-- Exercise prompt --
Below are the entries; return every line among them that holds the word "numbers".

Dataset excerpts:
>>>
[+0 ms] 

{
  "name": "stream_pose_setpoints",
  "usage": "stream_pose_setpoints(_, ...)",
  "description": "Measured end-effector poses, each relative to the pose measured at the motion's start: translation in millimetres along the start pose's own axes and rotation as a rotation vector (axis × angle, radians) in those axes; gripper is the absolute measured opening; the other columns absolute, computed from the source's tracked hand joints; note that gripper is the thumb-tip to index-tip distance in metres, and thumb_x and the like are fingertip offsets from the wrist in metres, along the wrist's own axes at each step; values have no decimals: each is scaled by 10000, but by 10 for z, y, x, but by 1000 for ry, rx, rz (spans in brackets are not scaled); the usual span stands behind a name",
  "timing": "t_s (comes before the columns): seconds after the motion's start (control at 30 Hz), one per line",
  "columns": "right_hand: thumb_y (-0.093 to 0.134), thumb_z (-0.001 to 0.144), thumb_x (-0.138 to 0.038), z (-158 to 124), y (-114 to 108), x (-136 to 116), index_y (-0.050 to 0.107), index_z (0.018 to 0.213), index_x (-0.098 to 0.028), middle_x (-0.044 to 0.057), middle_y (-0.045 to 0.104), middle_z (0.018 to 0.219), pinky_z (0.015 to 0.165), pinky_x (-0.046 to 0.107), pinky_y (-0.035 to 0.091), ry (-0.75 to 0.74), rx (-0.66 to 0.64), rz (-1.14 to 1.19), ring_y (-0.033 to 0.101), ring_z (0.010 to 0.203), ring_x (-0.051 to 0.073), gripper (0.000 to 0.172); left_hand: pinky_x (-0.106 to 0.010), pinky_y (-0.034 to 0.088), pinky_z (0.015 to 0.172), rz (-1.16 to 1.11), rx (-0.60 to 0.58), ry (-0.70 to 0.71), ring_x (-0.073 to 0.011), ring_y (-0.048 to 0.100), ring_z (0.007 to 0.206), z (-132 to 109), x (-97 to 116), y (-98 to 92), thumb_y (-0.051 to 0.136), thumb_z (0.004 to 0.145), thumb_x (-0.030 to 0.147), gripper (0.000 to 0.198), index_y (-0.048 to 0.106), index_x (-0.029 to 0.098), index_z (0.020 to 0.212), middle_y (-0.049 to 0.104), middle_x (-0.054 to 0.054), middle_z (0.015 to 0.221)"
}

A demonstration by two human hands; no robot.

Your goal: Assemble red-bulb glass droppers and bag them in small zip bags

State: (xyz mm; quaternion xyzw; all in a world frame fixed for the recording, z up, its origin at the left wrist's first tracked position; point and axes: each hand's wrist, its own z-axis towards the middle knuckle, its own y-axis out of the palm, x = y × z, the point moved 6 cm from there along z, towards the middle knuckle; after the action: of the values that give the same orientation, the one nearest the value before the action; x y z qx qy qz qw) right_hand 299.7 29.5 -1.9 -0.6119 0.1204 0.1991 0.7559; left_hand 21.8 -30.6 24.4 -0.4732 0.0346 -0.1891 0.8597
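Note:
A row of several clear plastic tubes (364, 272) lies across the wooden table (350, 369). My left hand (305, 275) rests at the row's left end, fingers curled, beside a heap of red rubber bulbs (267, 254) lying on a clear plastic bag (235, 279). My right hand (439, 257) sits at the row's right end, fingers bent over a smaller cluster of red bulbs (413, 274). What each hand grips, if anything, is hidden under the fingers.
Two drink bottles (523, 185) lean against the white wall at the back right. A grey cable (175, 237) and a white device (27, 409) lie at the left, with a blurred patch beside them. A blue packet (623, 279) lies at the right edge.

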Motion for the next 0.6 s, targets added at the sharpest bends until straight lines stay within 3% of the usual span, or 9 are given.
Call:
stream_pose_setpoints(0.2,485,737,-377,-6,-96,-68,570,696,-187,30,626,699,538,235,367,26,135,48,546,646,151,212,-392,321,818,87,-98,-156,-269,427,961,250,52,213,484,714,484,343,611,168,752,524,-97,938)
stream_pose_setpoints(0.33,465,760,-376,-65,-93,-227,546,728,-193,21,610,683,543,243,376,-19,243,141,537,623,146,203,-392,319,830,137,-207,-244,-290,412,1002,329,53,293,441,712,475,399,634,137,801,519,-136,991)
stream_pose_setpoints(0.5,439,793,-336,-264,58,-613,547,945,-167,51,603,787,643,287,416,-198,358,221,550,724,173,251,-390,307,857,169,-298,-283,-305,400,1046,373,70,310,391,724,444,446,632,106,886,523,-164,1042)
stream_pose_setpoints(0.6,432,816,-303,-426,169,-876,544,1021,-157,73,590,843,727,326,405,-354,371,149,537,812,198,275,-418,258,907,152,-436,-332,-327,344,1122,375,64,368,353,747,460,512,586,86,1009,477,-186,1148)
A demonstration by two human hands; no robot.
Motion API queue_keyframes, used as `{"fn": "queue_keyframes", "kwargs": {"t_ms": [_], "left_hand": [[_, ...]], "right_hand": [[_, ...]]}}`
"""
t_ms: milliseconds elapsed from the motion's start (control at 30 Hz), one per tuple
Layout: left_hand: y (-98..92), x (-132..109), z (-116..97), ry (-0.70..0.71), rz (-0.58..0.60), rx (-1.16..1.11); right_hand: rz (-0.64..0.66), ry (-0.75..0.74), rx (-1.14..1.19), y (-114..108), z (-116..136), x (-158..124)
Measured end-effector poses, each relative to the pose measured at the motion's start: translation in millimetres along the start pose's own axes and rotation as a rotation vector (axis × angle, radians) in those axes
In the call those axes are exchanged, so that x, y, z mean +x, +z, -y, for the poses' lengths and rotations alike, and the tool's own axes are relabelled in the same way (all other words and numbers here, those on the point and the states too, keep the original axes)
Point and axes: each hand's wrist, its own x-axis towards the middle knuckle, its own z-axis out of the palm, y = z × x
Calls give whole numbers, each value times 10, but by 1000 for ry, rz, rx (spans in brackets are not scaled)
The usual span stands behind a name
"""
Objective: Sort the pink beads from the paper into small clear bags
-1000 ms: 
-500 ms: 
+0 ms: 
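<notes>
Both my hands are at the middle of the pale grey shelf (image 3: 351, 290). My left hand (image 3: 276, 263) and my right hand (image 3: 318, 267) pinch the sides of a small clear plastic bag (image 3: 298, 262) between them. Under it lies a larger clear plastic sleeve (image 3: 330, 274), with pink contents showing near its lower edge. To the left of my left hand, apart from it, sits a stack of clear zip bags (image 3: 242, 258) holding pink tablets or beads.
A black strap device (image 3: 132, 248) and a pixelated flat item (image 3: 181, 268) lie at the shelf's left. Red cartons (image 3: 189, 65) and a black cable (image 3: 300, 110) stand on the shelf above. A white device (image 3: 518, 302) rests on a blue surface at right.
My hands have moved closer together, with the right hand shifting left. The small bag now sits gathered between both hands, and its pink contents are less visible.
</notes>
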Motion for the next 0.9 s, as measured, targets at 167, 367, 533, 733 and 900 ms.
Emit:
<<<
-- Response box --
In the call those axes are exchanged, so that x, y, z mean +x, +z, -y, for the poses' lengths and rotations alike, and the tool's own axes are relabelled in the same way (all other words and numbers here, those on the point and the states too, keep the original axes)
Calls give whole numbers, each value times 10, but by 1000 for ry, rz, rx (spans in brackets are not scaled)

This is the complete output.